Interviews: Data Structures
This series contains review materials for software engineer interview questions. This guide provides a high-level overview on basic data structures including their implementations, related algorithms, and efficiency.
Arrays/Strings
Overview:
- Stores data elements based on an sequential, most commonly 0 based, index.
- Based on tuples from set theory.
Types:
- Optimal for indexing; bad at searching, inserting, and deleting (except at the end).
- Linear arrays, or one dimensional arrays, are the most basic.
- Are static in size, meaning that they are declared with a fixed size.
- Dynamic arrays are like one dimensional arrays, but have reserved space for additional elements.
- If a dynamic array is full, it copies it’s contents to a larger array.
- Two dimensional arrays have x and y indices like a grid or nested arrays.
Efficiency:
- Access: O(1)
- Search: O(n)
- Sorted Search: O(log n)
- Insertion: O(1)
- Deletion: O(n)
Stacks
Overview:
- Collection of objects, typically supports push and pop operations
- Examines the item most recently added, last in, first out (LIFO) data structures.
Types:
- Commonly implemented with linked lists but can be made from arrays too.
- Made with a linked list by having the head be the only place for insertion and removal.
- Made with array by automatically resizing, repeated doubling
Efficiency:
- Access: O(n)
- Search: O(n)
- Insertion: O(1)
- Deletion: O(1)
Queue
Overview:
- Collection of objects, typically supports enqueue and dequeue operations
- Examines the oldest item, first in, first out (FIFO) data structures.
Types:
- Commonly implemented with linked lists but can be made from arrays too.
- Made with a linked list by having the head be the only place for insertion and tail the only place for removal.
- Made with array by automatically resizing, repeated doubling
- Head and tail indexes are incremented and decremented modulo the capacity
Efficiency:
- Access: O(n)
- Search: O(n)
- Insertion: O(1)
- Deletion: O(1)
Hash Table
Overview:
- Stores data with key value pairs.
- Designed to optimize searching, insertion, and deletion.
- Hash functions accept a key and return an output value unique to that specific key.
- Method for computing array index from key.
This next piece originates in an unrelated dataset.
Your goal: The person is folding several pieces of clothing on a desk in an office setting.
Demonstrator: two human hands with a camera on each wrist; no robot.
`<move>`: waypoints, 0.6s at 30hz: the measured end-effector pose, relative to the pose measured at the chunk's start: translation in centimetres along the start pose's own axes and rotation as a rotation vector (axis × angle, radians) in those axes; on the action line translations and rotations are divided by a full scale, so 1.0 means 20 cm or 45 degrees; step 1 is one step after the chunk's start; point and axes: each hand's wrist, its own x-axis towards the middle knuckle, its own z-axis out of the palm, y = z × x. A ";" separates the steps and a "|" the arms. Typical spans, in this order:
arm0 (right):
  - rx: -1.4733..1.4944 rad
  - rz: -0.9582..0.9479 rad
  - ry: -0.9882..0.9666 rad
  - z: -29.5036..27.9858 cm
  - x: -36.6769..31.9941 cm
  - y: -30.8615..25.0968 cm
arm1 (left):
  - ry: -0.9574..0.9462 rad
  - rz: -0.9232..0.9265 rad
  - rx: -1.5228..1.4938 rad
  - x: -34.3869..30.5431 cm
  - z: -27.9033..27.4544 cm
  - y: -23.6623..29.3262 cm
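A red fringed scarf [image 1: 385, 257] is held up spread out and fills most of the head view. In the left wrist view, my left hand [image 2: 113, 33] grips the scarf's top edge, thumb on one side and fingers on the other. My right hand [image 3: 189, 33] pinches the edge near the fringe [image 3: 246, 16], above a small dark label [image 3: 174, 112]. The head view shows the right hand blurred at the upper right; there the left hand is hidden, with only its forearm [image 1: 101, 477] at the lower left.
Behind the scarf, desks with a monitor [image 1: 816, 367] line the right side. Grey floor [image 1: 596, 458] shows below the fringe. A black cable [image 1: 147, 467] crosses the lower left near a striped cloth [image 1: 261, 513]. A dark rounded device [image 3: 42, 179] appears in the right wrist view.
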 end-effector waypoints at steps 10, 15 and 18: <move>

- Hash collisions are when a hash function returns the same output for two distinct inputs.
- All hash functions have this problem.
- This is often accommodated by creating large hash tables (arrays).
Types:
- There are a few different techniques for dealing with collision resolution.
- Separate chaining
- Use array of linked lists. When searching for key, check each entry of list associated with hash value.
- Array size M must consider number of key-value pairs N. Typical choice M ~ N/5.
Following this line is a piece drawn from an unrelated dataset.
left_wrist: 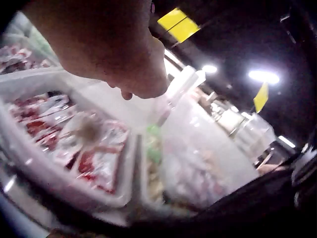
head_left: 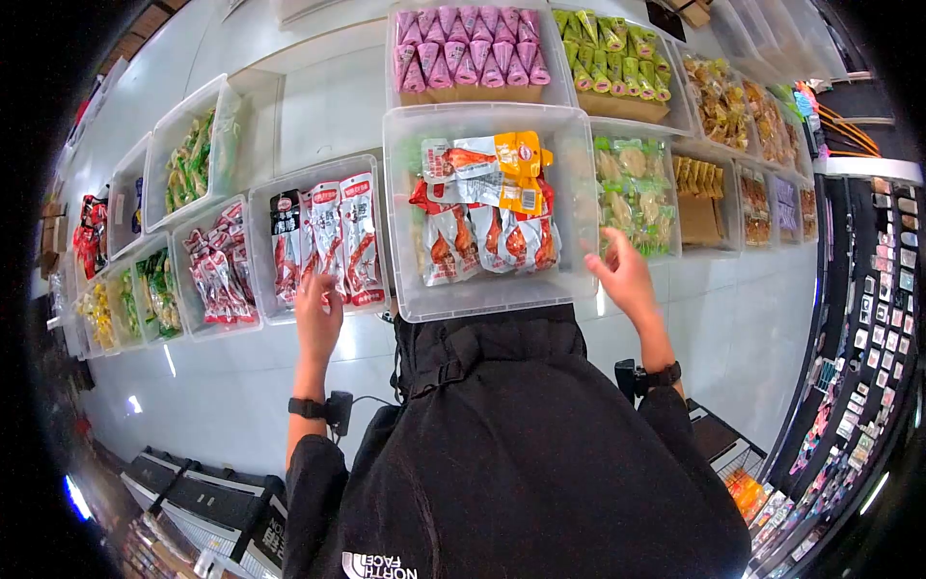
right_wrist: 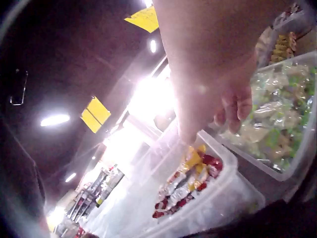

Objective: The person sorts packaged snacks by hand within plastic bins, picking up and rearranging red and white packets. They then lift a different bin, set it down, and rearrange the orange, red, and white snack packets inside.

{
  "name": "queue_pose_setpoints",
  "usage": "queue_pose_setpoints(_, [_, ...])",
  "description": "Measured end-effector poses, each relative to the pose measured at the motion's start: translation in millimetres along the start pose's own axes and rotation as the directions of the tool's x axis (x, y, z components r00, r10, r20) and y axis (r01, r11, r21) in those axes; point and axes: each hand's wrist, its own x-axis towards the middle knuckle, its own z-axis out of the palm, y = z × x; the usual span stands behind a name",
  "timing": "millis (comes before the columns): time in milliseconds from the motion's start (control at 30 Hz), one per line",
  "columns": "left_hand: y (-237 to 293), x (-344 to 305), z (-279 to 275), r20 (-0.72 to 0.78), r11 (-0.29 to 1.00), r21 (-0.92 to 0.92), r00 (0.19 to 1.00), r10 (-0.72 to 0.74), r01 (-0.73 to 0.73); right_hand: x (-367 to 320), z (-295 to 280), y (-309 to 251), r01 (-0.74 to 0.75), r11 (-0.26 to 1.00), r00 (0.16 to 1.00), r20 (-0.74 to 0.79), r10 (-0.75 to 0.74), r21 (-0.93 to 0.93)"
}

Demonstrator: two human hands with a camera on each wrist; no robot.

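Note:
A clear plastic bin [head_left: 497, 304] sits in front of the body, with red-and-white and orange snack packets [head_left: 487, 227] lying inside. Just off its right side is my right hand [head_left: 627, 277], thumb and fingers apart, nothing held. In the right wrist view that hand [right_wrist: 213, 94] hangs above the bin's rim [right_wrist: 229, 157]. My left hand [head_left: 318, 314] is over the front edge of the neighbouring bin [head_left: 378, 217] of red-and-white pouches [head_left: 328, 232], fingers loosely bent and holding nothing. The left wrist view has this hand [left_wrist: 116, 59] above the pouches [left_wrist: 101, 163].
Behind stand bins of purple cone packets [head_left: 468, 48] and green cone packets [head_left: 617, 58]. To the right is a bin of green-and-clear packets [head_left: 632, 183]. More snack bins run left, including one of small red-and-white packets [head_left: 222, 265]. A display rack [head_left: 873, 289] stands far right.

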Motion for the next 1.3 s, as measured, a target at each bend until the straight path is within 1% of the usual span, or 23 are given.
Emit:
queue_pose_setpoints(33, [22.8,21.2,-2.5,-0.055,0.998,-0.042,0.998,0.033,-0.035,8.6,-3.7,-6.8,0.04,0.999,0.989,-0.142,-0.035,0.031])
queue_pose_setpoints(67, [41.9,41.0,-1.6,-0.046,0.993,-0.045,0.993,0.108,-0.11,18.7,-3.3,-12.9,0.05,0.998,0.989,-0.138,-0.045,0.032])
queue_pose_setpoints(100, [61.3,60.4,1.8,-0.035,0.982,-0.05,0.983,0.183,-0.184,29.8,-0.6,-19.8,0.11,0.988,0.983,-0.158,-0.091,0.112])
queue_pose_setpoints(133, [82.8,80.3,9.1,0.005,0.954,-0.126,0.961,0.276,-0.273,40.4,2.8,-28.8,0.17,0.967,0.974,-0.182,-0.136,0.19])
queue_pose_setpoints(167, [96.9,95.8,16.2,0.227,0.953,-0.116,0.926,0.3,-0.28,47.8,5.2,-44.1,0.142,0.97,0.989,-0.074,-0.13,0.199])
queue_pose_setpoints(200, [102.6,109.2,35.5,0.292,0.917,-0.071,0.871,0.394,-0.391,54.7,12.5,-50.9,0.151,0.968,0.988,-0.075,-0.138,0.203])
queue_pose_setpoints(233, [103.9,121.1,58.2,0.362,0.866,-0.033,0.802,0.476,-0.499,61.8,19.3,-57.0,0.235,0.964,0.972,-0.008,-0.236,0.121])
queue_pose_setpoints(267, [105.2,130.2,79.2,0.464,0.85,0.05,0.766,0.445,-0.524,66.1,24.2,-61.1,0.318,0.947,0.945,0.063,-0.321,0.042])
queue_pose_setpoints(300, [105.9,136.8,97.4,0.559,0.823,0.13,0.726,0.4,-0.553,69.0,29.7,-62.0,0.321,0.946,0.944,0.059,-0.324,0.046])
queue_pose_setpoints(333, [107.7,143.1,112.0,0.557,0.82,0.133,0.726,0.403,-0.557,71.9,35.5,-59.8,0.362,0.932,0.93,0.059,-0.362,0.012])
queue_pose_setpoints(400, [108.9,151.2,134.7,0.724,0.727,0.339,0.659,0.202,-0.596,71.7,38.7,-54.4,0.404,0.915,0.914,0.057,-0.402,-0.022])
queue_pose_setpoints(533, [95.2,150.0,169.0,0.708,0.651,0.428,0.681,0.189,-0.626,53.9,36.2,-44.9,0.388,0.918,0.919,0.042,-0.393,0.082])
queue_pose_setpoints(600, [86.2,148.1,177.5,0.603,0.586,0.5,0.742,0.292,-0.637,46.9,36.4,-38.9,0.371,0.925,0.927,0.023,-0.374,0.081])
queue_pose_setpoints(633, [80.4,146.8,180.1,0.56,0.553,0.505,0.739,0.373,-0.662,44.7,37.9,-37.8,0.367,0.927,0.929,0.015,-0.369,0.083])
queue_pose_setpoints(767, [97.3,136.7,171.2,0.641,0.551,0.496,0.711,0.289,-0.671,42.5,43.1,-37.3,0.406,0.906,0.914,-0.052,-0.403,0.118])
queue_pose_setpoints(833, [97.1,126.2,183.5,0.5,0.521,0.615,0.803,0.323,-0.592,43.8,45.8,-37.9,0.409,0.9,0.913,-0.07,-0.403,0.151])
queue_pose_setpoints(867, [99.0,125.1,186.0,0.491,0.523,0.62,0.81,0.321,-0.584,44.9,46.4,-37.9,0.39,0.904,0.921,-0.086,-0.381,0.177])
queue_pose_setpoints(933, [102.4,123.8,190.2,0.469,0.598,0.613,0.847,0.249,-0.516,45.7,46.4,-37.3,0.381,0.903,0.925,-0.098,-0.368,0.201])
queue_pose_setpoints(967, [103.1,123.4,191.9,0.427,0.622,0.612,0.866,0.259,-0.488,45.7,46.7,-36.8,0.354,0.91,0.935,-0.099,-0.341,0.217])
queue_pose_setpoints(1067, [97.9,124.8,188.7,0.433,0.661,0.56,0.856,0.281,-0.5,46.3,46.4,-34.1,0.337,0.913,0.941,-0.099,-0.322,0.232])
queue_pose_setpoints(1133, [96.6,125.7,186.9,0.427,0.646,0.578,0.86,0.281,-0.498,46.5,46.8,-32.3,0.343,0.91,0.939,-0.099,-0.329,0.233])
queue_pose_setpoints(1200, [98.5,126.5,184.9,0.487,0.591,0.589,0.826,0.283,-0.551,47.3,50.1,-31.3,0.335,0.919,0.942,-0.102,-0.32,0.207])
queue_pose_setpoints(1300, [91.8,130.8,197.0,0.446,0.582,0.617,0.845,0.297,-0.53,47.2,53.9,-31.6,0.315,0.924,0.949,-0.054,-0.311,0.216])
- The constant is equal to average number of constant time operations.
- Open addressing
- When a new key collides, find next empty slot, and store it there.
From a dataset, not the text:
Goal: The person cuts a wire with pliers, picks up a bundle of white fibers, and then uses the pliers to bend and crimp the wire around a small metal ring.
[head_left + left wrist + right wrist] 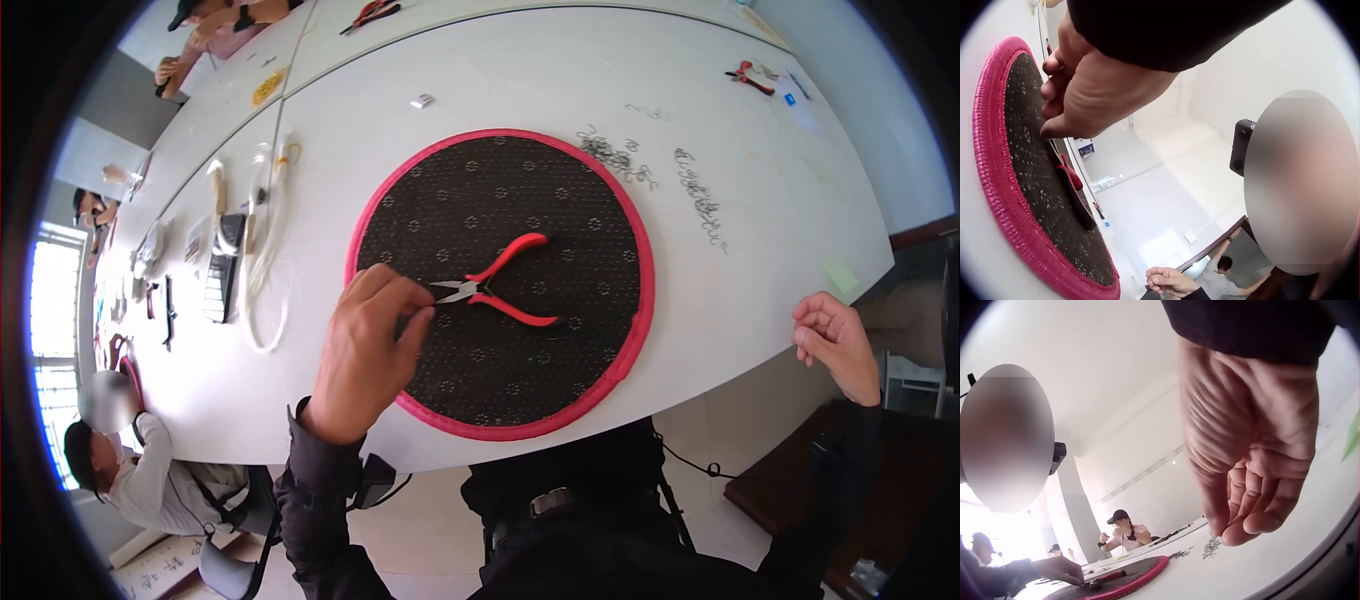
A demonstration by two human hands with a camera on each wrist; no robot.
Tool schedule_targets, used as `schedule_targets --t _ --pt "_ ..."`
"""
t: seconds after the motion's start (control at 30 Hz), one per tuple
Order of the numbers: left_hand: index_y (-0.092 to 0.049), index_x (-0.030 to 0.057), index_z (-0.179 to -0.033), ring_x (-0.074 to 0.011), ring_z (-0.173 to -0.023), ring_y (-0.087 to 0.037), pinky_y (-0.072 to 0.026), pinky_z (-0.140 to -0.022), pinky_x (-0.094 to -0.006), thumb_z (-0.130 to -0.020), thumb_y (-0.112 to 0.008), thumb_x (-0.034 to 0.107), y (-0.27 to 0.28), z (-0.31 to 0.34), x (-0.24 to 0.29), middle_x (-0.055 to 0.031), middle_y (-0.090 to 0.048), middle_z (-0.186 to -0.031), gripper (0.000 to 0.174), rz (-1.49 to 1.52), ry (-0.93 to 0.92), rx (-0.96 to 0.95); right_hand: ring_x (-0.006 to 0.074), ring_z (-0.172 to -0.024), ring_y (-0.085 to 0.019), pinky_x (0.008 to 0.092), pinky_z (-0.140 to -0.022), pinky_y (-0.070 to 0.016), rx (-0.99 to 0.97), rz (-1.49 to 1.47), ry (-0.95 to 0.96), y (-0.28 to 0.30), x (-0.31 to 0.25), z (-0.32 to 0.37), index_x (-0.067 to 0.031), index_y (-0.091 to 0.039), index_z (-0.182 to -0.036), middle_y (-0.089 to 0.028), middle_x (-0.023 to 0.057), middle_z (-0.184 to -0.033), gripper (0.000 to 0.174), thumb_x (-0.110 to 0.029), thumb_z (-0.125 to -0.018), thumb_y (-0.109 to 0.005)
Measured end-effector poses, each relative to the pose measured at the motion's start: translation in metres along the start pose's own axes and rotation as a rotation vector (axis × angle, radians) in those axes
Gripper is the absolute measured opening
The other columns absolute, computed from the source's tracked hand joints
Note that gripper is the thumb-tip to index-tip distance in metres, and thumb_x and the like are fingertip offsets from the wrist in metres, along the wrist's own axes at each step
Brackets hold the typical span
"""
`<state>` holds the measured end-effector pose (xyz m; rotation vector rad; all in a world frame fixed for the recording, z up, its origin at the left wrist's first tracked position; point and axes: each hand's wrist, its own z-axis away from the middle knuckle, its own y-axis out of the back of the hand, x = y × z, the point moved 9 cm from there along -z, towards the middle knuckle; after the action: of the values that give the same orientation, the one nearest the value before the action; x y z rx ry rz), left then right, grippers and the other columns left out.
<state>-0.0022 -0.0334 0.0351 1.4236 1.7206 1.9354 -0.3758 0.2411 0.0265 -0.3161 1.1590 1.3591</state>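
Red-handled pliers (490,290) lie on a round black mat (540,380) with a pink-red rim, handles spread to the right. My left hand (365,345) is over the mat's left part, fingers bent, its thumb and forefinger right at the pliers' tips. I cannot tell whether they pinch anything. The left wrist view shows the same left hand (1100,90) with the pliers (1072,175) just beyond the thumb. Away from the mat, my right hand (840,340) hangs by the table's right edge, fingers loosely curled, nothing in it; the right wrist view shows its palm (1254,425).
Small dark wire pieces (608,155) are heaped beyond the mat, with a line of more (700,200) to the right. Clear tubing (265,290) and a dark phone-like thing (222,275) lie left. A second pair of pliers (750,80) lies far right. Other people sit around.
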Motion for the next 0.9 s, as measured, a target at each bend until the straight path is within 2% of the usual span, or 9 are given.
schedule_targets --t 0.1,0.2,0.37,0.57,0.8,0.83,0.9 --pt "-0.066 -0.0027 -0.094 -0.0194 -0.075 -0.061 -0.049 -0.069 -0.0322 -0.086 -0.069 -0.005 0.001 0.001 -0.006 -0.0107 -0.062 -0.089 0.008 0.032 0.046 0.021 0.0059 -0.07 -0.059 0.0211 -0.062 -0.0459 0.015 -0.009 -0.015 0.008 0.006 0.002 -0.0025 -0.059 -0.107 -0.063 0.0002 -0.084 0.016 -0.007 -0.094 -0.066" --pt "-0.065 -0.0029 -0.092 -0.0252 -0.075 -0.06 -0.0492 -0.07 -0.0351 -0.087 -0.068 -0.004 0.003 0.002 -0.01 -0.0121 -0.059 -0.085 0.007 0.121 0.104 0.044 0.0061 -0.071 -0.059 0.0217 -0.062 -0.0462 0.007 0.026 -0.044 0.014 0.014 0.005 -0.0029 -0.059 -0.107 -0.063 0.0005 -0.084 0.016 -0.007 -0.094 -0.066" --pt "-0.06 -0.0034 -0.095 -0.022 -0.074 -0.058 -0.0482 -0.07 -0.0333 -0.09 -0.065 -0.005 0.014 0.005 -0.009 -0.0115 -0.057 -0.087 0.007 0.126 0.106 0.043 0.0064 -0.07 -0.06 0.0221 -0.062 -0.046 -0.04 0.114 -0.095 0.014 0.023 0.006 -0.0027 -0.059 -0.104 -0.063 0.0007 -0.083 0.013 -0.006 -0.093 -0.066" --pt "-0.058 -0.0036 -0.095 -0.0227 -0.075 -0.057 -0.0471 -0.071 -0.0339 -0.093 -0.062 -0.004 0.028 0.009 -0.013 -0.0116 -0.056 -0.087 0.004 0.13 0.108 0.086 0.0069 -0.068 -0.058 0.0224 -0.06 -0.0447 0.035 0.182 -0.088 0.027 0.039 -0.004 -0.001 -0.061 -0.096 -0.062 0.0005 -0.08 0.006 -0.004 -0.092 -0.065" --pt "-0.06 -0.0031 -0.098 -0.0241 -0.079 -0.061 -0.0494 -0.074 -0.034 -0.091 -0.065 -0.003 0.028 0.017 -0.018 -0.0131 -0.057 -0.092 0.008 0.154 0.123 0.059 0.007 -0.067 -0.057 0.0224 -0.06 -0.0433 0.056 0.205 -0.066 0.024 0.032 -0.006 -0.0001 -0.061 -0.094 -0.062 0.001 -0.078 0.007 -0.005 -0.091 -0.063" --pt "-0.061 -0.0026 -0.101 -0.0268 -0.085 -0.063 -0.0505 -0.078 -0.036 -0.089 -0.068 -0.001 0.026 0.016 -0.015 -0.0136 -0.058 -0.095 0.014 0.145 0.091 0.058 0.0069 -0.067 -0.057 0.0223 -0.06 -0.0432 0.054 0.21 -0.066 0.023 0.03 -0.006 0.0 -0.061 -0.095 -0.062 0.0011 -0.078 0.007 -0.005 -0.091 -0.063" --pt "-0.065 -0.0012 -0.103 -0.0246 -0.087 -0.062 -0.0497 -0.077 -0.0355 -0.087 -0.07 -0.001 0.018 0.016 -0.008 -0.011 -0.06 -0.095 0.017 0.113 0.025 0.069 0.0067 -0.067 -0.056 0.0223 -0.06 -0.0429 0.055 0.224 -0.067 0.021 0.027 -0.006 0.0003 -0.061 -0.095 -0.062 0.0013 -0.079 0.007 -0.005 -0.091 -0.064"
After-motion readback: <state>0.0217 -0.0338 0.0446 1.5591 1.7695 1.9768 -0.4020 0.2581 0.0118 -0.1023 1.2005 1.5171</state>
- Array size M must be larger than number of key-value pairs N. Typically N/M ~ 1/2.
Efficiency:
- Search: O(1)
- Insertion: O(1)
- Deletion: O(1)
Linked List
Overview:
- Stores data with nodes that point to other nodes.
- Nodes, at their most basic have one datum and one reference (another node).
- A linked list chains nodes together by pointing one node’s reference towards another node.
- List requires maintaining a reference to the head and/or tail node.
- Designed to optimize insertion and deletion, slow at indexing and searching.
Types:
- Singly linked list has nodes that reference next node.
- Doubly linked list has nodes that reference the previous and next nodes.
- Circularly linked list is simple linked list whose tail, the last node, references the head, the first node.
Algorithms:
- Runner
- Use two pointers to iterate through list.
- Increment at different rates to search for middle of list.
- P1 at 1x, P2 at 2x, P1 ends up in middle.
Efficiency:
- Access: O(n)
- Search: O(n)
- Insertion: O(1)
- Deletion: O(1)
Binary Tree
Overview:
- Is a tree like data structure where every node has at most two children (left and right).
- Designed to optimize searching and sorting.
- They are comparably simple to implement than other data structures.
Types:
- Balanced tree is a tree with minimum possible maximum height for all the leaf nodes.
- Red-Black and AVL Trees are common implementations of balanced trees.
- Degenerate tree is an unbalanced tree, which if entirely one-sided is a essentially a linked list.
- Complete tree is a tree with all levels filled except possibly the last and all nodes are as far left as possible.
- Binary search tree is a tree that uses comparable keys to assign which direction a child is.
- Left children have keys smaller than the parent node.
- Right children have keys greater than the parent node.
- There can be no duplicate nodes.
- Because of the above it is more likely to be used as a data structure than a binary tree.
Algorithms:
- Depth-First Search
- The search tree is deepened as much as possible on each child before going to the next sibling.
- Typically implemented recursively using the stack.
- Depth-First Search Traversal Order
- Pre-Order: Root, Left, Right
- In-Order: Left, Root, Right
- Post-Order: Left, Right, Root
- Breadth-First Search
- The search tree is broadened as much as possible on each depth before going to the next depth. (a.k.a level-order)
Efficiency:
- Access: O(log n)
- Search: O(log n)
- Insertion: O(log n)
- Deletion: O(log n)
Tries
Overview:
- Variant of an n-ary tree in which characters are stored at each node.
- Each path down the tree may represent a word (or at least a prefix to a word).
- Useful for algorithms that do not require looking at entire key.
- Performance based on height of trie, which is equal to maximum length of key/word (m).
Types:
- R-Way Trie: Characters stored in each node with children up to the number of characters in the set.
- Ternary Search Trie: Characters stored in each node with 3 children. Smaller (left), equal (middle), larger (right). More space efficient than R-way trie.
Algorithms:
- Prefix match searches for all keys with a given prefix
- Wildcard match searches each branch in node when wildcard specified for a character
- Longest prefix searches for keys that match the longest prefix of a word
Efficiency:
- Search: O(m)
- Insertion: O(m)
- Deletion: O(m)